To Prioritize Upgrades or Security
To Prioritize Upgrades or Security elizabeth.hauThe technology world is all about trade-offs. MFA versus accessibility, speed versus robustness, stability versus expandability. Struggling with tight budgets and limited resources, one of the biggest decisions IBM i organizations face is whether security or maintenance gets the green light first?
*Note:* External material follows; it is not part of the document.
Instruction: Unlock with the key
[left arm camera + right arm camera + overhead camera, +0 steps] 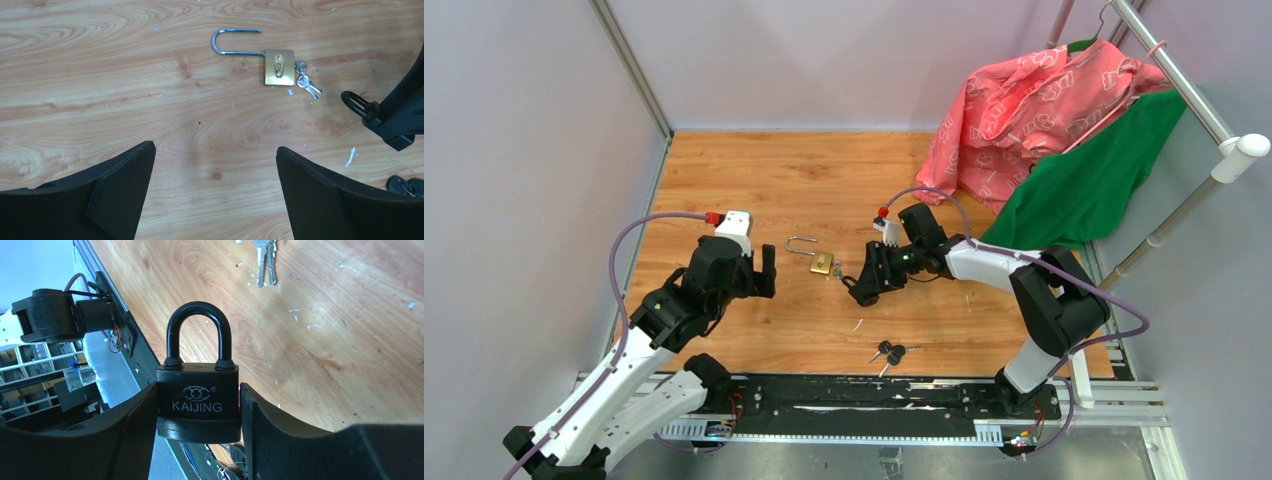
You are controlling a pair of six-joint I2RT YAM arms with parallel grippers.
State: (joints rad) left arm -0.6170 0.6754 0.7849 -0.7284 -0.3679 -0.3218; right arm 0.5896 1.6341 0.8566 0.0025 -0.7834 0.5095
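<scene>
the right gripper (861, 290) is clamped on a black padlock (197, 405). its two fingers (135, 425) press on the left and right sides of the lock body. the black loop on top of that lock is shut, with both ends down in the body. the lock is held just above the wooden table (724, 180), near the middle.

the left gripper (754, 272) is spread wide and holds nothing. it hangs over the table on the left side, with bare wood between its fingers (125, 175).

a gold padlock (278, 67) lies flat on the table between the two grippers. its silver loop (220, 40) is swung open. a small bunch of silver keys (306, 82) sits at the right end of the gold lock, touching it. the black padlock is just to the right of those keys.

two more keys with black heads (889, 352) lie on the table at the near edge, apart from both locks.

a pink cloth (1034, 100) and a green cloth (1104, 170) hang on a rack (1194, 90) at the far right.
</scene>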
Fortra’s latest Marketplace Survey shows that IBM i skills are now the top concern for most teams, with cybersecurity a close second. Meanwhile, the latest State of IBM i Security Study reveals gaps in foundational controls. So, while upgrades matter, they should never delay basic IBM i security work. Companies can weather the inconvenience of delaying upgrades, but a cybersecurity breach can be catastrophic.
Competing Priorities Keep Security Waiting
Constantly handling urgent work like production issues, upgrades, audits, and user requests, IBM i professionals are forced to put off pressing security concerns. But it is precisely because urgent work will never disappear that security must be scheduled as a core operational task, not deferred until someone has spare time.
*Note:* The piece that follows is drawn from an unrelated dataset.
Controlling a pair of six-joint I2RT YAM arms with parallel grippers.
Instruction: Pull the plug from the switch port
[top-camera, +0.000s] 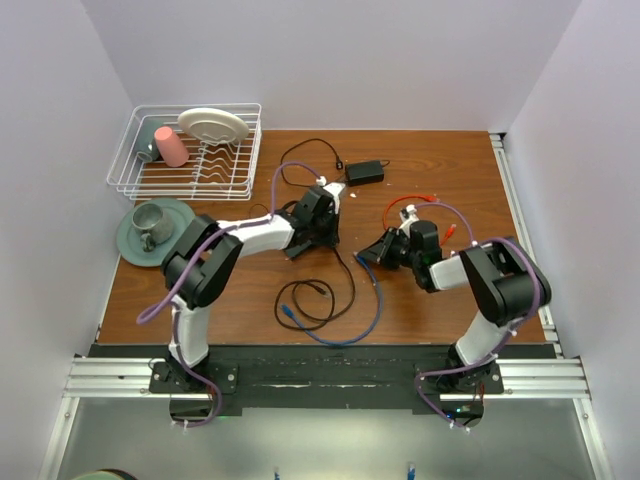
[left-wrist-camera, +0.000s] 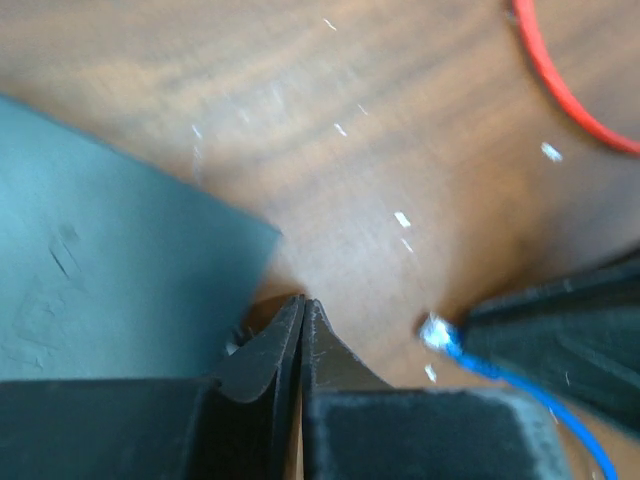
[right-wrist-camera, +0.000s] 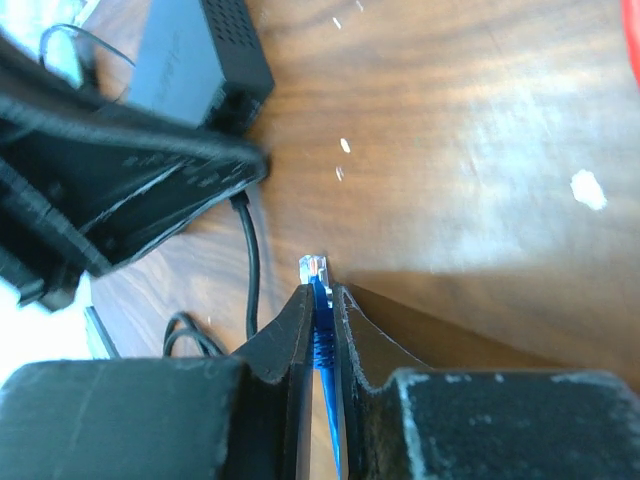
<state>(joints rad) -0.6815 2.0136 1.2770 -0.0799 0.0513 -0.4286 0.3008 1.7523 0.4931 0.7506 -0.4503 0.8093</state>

Waiting for the next server refresh or OS upgrade rarely fixes exposures, while delaying foundational controls often extends periods of avoidable risk. If a security initiative depends on a newer release, upgrade first. Otherwise, run security alongside upgrade planning.
Lean Teams Raise the Stakes
Most IBM i environments are run by small teams with broad responsibilities, making modernization and security harder, especially when experienced staff are retiring faster than organizations can replace them. That’s why Fortra’s 2026 Marketplace Survey shows that the IBM i skills gap has overtaken even cybersecurity as the top concern.
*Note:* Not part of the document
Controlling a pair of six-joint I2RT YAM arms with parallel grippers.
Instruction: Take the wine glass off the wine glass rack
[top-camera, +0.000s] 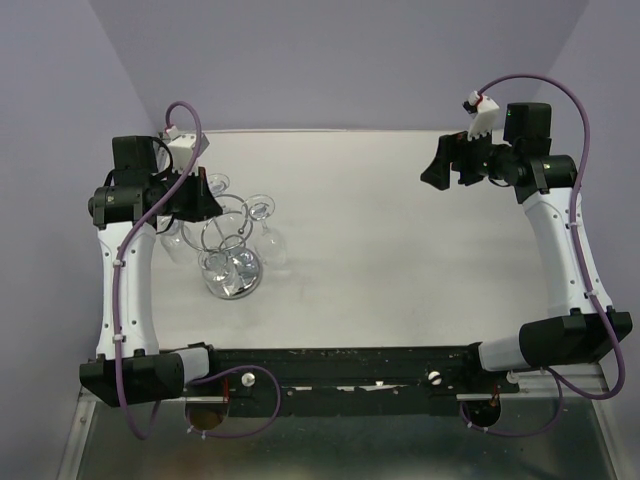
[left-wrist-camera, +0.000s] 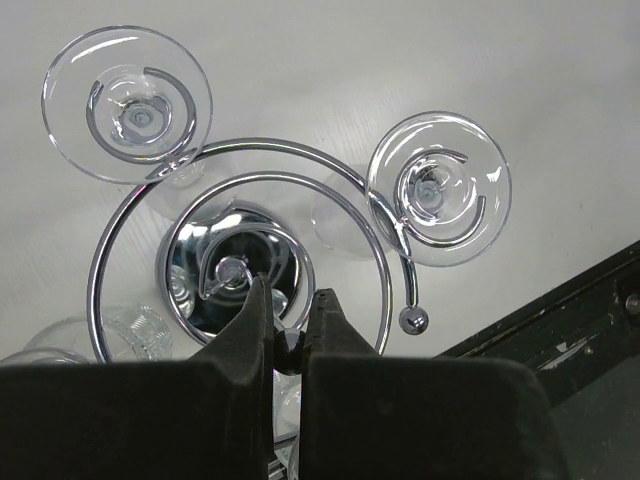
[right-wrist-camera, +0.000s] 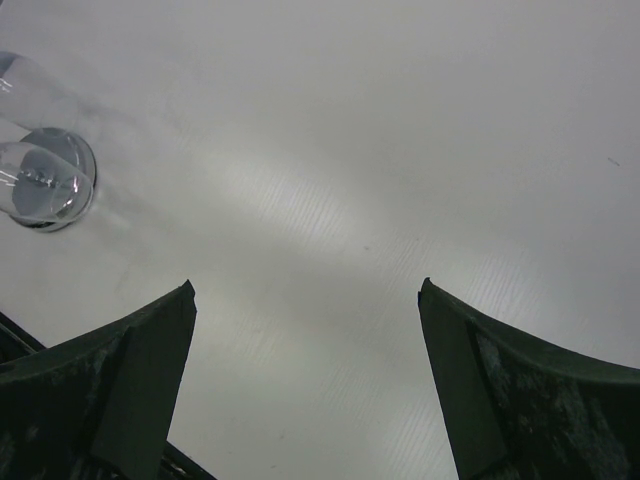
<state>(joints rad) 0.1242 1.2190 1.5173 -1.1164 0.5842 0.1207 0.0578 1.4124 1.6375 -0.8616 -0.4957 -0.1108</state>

While this doesn’t diminish the need for security, it does explain why security administration is often under-resourced. When skills are scarce, organizations reduce security work, simplify administration, and invest in training and automation. Leaders can’t expect overstretched administrators to absorb security as a side task, and must fund skills development, outside expertise, and tooling that helps teams secure platforms.
Budgeting for Resilience
Security projects struggle to compete for funding against operational improvements like performance enhancements or lifecycle upgrades… until the cost of weak controls becomes evident during security incidents, audit failures, or compliance issues.
If security is treated correctly as a recurring operational need, it cannot be an optional task dependent on surplus funding. The 2026 State of IBM i Security Study emphasizes that many organizations lack fundamental controls, not just advanced protections, so budget decisions must reflect that many environments have yet to complete the basics.
Security should be funded similarly to resilience, availability, and compliance, with regular cycles for reviewing policy, access, auditing, and network controls.
IBM i: Robust, Not Invincible
IBM i is renowned for its robust architecture and integrated security model, but this reputation can lead to complacency when foundational settings and controls are not properly configured. Many environments still rely on outdated authentication methods and overly permissive default settings. As connectivity and data access tools evolve, these outdated assumptions pose a significant risk.
The core problem is not the security capabilities of IBM i but the unfinished foundational work in many organizations. A firewall and a strong platform reputation are insufficient, so consistent access controls, monitoring, and remediation must become routine.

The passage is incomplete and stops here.